I find myself taking on the mantle of cesarean awareness advocate. I didn't do this intentionally, and I must say not even willingly. But God's plans are not our own, and here I am, facing another cesarean with the realization that change must come.
I continually marvel at the incredible inroads made in natural birth. The advocacy of mother/baby health, as well as dignity, has etched permanent changes onto the face of birth. This is fabulous, and I am excited to see the options for women opening up more, and more. However, that same advocacy has not quite reached cesarean. I find this ironic since optional cesarean, and repeat cesarean is on the rise; and of course my own personal experience of five, soon to be six cesareans fuels my passion for more proactive policies based on mother/baby bonding, emotional support, and physical tenderness. Just because I walk into the hospital on the planned date, in no immediate pain, and all necessary preparations ready does not mean that my births are any less monumental. Yet, for reasons that obviously escape me, staff, doctors, and hospitals in general tend to treat cesarean births on par with hemorrhoid removal - necessary but nothing to be proud of.

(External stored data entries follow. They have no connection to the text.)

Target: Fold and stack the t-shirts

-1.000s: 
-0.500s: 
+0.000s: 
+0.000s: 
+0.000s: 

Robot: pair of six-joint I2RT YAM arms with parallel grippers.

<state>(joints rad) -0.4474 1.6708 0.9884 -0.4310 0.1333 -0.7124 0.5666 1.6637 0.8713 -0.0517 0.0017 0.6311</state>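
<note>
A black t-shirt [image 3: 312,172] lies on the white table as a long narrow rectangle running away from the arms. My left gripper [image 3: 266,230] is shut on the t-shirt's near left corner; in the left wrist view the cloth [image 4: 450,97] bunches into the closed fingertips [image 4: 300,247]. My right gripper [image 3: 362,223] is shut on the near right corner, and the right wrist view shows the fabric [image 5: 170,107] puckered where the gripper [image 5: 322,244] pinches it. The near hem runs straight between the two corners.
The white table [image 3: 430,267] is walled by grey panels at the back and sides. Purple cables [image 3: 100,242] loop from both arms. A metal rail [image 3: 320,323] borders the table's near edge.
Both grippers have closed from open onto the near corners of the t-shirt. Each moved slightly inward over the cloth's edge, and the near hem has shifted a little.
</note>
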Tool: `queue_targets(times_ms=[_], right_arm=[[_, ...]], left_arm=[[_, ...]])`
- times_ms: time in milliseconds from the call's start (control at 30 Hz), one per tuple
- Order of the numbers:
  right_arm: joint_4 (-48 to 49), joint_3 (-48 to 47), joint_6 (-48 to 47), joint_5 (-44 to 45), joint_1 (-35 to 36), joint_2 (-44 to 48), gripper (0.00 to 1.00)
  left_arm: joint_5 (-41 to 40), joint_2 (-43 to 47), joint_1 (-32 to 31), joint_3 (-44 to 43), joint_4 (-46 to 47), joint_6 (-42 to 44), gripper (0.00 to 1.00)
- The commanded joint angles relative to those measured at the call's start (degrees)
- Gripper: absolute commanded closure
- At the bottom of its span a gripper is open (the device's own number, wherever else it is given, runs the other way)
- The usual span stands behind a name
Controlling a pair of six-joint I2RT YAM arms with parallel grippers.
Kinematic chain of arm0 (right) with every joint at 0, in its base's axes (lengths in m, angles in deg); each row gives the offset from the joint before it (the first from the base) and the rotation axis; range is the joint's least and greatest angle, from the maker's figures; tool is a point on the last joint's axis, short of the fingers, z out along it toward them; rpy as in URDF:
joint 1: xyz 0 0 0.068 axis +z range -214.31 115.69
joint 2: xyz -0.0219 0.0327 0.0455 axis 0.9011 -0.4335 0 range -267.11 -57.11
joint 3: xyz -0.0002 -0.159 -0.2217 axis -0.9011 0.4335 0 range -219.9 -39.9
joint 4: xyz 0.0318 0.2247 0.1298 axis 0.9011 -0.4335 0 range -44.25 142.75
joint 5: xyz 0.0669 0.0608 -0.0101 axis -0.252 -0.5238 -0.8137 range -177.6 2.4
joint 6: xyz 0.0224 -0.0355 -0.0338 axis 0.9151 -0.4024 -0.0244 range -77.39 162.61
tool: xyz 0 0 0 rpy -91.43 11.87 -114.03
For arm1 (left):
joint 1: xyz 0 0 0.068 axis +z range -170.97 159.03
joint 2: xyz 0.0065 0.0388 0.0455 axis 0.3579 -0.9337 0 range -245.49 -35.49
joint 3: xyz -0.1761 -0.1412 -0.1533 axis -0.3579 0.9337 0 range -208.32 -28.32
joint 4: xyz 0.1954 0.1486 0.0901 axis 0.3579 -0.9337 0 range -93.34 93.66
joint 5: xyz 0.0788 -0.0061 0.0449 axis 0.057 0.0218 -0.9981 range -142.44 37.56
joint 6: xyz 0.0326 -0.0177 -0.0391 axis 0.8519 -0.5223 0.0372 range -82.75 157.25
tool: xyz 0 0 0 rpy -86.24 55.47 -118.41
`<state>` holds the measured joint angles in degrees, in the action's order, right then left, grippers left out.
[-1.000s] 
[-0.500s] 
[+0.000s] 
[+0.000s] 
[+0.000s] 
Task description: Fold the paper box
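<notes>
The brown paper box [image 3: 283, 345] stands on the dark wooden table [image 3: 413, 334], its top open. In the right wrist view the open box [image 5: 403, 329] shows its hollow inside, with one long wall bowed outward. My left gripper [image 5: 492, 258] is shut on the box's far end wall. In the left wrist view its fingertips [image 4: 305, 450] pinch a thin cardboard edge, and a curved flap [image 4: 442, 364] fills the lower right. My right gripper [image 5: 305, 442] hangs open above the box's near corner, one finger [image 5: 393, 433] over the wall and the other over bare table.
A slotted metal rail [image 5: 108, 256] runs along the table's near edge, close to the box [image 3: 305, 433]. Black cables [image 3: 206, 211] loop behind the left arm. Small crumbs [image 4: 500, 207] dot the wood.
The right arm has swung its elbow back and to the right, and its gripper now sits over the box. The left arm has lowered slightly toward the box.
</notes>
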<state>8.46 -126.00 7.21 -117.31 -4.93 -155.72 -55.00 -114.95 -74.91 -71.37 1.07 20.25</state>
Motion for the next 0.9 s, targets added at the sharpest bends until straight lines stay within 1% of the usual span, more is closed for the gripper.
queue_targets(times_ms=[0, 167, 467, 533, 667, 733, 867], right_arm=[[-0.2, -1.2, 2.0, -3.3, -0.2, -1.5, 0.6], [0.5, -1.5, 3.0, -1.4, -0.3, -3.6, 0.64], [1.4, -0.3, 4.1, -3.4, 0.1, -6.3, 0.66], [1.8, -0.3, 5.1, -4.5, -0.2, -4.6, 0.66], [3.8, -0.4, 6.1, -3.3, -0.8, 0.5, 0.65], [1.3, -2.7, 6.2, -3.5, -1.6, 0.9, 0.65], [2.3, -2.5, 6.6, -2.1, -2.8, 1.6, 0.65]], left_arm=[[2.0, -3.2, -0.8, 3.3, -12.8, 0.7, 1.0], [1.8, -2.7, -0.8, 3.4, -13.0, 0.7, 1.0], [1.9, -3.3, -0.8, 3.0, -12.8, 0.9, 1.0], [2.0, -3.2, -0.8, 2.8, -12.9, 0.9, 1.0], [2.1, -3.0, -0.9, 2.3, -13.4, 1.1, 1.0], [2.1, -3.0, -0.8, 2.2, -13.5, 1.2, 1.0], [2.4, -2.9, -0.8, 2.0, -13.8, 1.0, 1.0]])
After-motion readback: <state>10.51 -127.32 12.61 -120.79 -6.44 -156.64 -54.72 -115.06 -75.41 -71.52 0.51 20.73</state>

I can say this with a modicum of authority, since I have delivered naturally with my first, and labored to complete with my second before beginning the cesarean journey on which I now find myself. Things like husband participation, mother/baby separation, and priority of nursing which are all seen as non-negotiables within natural delivery are a far cry from standard inclusion for cesarean. It was only my last delivery that I finally successfully argued my case for Christopher to be present during the administration of my spinal (the nearly identical procedure used for women in labor to receive an epidural). Up until that point I was walked alone into a sterilized OR room, made to face a complete stranger already garbed from head to toe in a medical gown and mask, and told to hold still while a needle roughly the size of Connecticut was inserted multiple times into the small of my back trying to find the magic spot for the anesthesia. In fact, Christopher nearly missed the birth of his first son because the nurse responsible for calling him in once the procedure was underway simply failed.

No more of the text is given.